• 18th June 2019
  • 7 minute read

Key principles for financing a qualified early childhood workforce

  • Low- and middle-income countries struggle to recruit, train and retain early childhood workers.
  • Well-trained, well-paid and supported workers are critical to ensuring the quality of early childhood services.
  • Research points to three principles to improve the sufficiency and effectiveness of financing for workforce development.

Financing the early childhood workforce – frontline health, education and social welfare workers and those who train and supervise them – is a critical but neglected policy issue. Based on a recent review of country experiences, in this article we propose three principles: making a stronger investment case to policymakers; developing budgets that reflect actual workforce needs; and advocating for legislation that institutionalises workforce development programmes.

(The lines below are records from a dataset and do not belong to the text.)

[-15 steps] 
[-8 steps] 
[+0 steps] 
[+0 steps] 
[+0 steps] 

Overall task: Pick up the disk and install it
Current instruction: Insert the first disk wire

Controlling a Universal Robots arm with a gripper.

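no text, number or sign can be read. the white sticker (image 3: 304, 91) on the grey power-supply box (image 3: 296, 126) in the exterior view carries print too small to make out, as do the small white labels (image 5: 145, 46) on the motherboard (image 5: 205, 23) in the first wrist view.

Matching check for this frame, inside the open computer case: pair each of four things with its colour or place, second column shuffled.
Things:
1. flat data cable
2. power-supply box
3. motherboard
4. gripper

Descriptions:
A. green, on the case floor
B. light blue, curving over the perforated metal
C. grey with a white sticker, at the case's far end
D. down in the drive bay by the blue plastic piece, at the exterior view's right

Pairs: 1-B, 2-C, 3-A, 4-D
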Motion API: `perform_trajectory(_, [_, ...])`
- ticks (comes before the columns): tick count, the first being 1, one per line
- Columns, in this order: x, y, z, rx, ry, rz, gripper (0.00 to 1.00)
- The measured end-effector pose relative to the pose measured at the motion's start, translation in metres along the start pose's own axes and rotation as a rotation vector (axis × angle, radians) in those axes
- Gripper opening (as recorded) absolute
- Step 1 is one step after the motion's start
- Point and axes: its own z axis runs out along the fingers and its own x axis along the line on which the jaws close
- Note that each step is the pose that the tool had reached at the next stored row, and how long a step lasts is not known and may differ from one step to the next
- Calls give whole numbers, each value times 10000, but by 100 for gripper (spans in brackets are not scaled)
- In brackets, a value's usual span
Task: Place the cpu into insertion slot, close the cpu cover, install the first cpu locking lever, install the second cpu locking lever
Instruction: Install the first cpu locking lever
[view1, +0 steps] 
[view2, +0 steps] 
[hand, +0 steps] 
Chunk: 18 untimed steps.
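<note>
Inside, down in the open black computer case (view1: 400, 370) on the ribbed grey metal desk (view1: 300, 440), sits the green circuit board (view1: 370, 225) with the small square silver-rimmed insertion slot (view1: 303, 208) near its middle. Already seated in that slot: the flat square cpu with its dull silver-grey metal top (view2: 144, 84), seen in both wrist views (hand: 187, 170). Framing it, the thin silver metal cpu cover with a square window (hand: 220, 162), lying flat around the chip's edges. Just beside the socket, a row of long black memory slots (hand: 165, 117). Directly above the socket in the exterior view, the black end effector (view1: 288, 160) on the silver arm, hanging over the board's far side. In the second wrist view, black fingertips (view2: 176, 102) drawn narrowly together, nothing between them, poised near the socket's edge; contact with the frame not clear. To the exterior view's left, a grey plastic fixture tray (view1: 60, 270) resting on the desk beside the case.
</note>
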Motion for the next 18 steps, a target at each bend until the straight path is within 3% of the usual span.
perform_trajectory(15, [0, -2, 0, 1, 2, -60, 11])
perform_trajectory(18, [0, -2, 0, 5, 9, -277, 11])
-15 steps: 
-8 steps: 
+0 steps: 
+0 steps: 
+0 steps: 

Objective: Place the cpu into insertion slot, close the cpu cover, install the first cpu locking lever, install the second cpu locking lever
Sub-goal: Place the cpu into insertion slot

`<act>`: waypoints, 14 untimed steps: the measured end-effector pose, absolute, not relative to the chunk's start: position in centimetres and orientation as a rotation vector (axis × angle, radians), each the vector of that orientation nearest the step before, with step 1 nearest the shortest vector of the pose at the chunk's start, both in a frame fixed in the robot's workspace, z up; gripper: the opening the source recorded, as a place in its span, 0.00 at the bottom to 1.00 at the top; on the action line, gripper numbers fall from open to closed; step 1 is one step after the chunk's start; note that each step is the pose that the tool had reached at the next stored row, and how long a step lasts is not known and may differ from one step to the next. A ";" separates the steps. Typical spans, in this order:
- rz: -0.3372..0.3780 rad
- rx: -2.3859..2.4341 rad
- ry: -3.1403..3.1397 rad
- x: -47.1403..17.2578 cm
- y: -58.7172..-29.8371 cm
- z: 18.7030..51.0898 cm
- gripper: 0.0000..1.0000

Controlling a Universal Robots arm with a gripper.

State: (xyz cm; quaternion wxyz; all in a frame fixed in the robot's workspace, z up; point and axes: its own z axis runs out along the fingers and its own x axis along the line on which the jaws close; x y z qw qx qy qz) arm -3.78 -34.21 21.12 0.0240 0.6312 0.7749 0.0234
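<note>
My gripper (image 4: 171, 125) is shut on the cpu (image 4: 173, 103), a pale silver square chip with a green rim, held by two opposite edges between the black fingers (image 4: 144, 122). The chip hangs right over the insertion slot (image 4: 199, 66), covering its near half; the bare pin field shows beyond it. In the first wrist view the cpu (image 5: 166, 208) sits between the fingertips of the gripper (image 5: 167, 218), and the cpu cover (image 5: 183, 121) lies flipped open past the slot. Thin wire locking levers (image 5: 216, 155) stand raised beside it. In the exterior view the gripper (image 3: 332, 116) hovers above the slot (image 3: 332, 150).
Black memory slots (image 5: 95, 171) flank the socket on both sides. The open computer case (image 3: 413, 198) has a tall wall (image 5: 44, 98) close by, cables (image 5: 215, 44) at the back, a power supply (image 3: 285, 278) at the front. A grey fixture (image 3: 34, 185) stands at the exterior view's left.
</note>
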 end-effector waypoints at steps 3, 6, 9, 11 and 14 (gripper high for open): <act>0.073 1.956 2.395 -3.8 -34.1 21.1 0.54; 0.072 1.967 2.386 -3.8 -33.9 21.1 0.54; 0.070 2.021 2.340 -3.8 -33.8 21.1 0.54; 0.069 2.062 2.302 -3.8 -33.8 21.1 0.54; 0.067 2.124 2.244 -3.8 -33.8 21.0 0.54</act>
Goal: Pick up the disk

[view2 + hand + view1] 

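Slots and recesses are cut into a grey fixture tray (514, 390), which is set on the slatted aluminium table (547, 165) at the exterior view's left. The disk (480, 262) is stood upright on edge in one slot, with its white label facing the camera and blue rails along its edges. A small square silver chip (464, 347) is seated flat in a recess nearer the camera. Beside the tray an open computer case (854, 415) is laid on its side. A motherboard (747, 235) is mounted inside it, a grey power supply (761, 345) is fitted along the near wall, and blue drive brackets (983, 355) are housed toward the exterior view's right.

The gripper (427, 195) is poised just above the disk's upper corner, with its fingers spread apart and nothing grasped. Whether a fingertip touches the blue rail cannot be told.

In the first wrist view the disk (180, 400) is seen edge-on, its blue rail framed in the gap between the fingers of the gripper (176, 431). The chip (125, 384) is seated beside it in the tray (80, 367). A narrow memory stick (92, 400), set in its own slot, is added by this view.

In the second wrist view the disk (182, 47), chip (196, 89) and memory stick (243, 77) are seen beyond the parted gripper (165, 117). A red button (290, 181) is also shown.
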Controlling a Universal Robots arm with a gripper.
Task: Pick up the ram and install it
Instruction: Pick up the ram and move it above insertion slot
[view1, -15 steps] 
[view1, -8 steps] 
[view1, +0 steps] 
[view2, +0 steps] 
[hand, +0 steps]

The issue is critical because early childhood provision is expanding rapidly in low- and middle-income countries: for example, global pre-primary rates increased from 32% to 47% between 2000 and 2015 (UNESCO, 2018). Yet service quality is not always improving. Workforce calibre is not the only determinant of quality, but it is key (International Labour Organization (ILO), 2012; UNESCO, 2015). Recent research reviews consistently find that well-trained educators improve the quality of early childhood care and education programmes in developing countries (Engle et al., 2011; Behrman et al., 2013; Rao et al., 2014). From Bangladesh to China to Costa Rica, there is evidence of a positive relationship between better-educated and trained personnel and both programme quality and children’s outcomes (Rao et al., 2014; Neuman et al., 2015).

Three challenges to scaling-up a quality workforce

Building and supporting a cadre of competent early childhood personnel is difficult, for three main reasons.

  • The sheer pace at which early childhood programmes are expanding creates a greater need to identify, train, supervise, and monitor new staff – a labour- intensive process – while also putting more strain on already-stretched existing personnel.
  • There is undersupply of potential workers (UNESCO, 2016; The Lancet, 2018). As a result, in many countries, paraprofessionals and volunteers comprise a significant portion of the workforce (Araujo et al., 2013). While these are important, more full-time, trained professionals are needed to improve and sustain child development and learning opportunities.
  • Qualified personnel tend to cluster in urban areas; it is challenging to attract them to work in rural areas – but necessary in order to close geographic equity gaps and deliver services at national scale (Mitter and Putcha, 2018).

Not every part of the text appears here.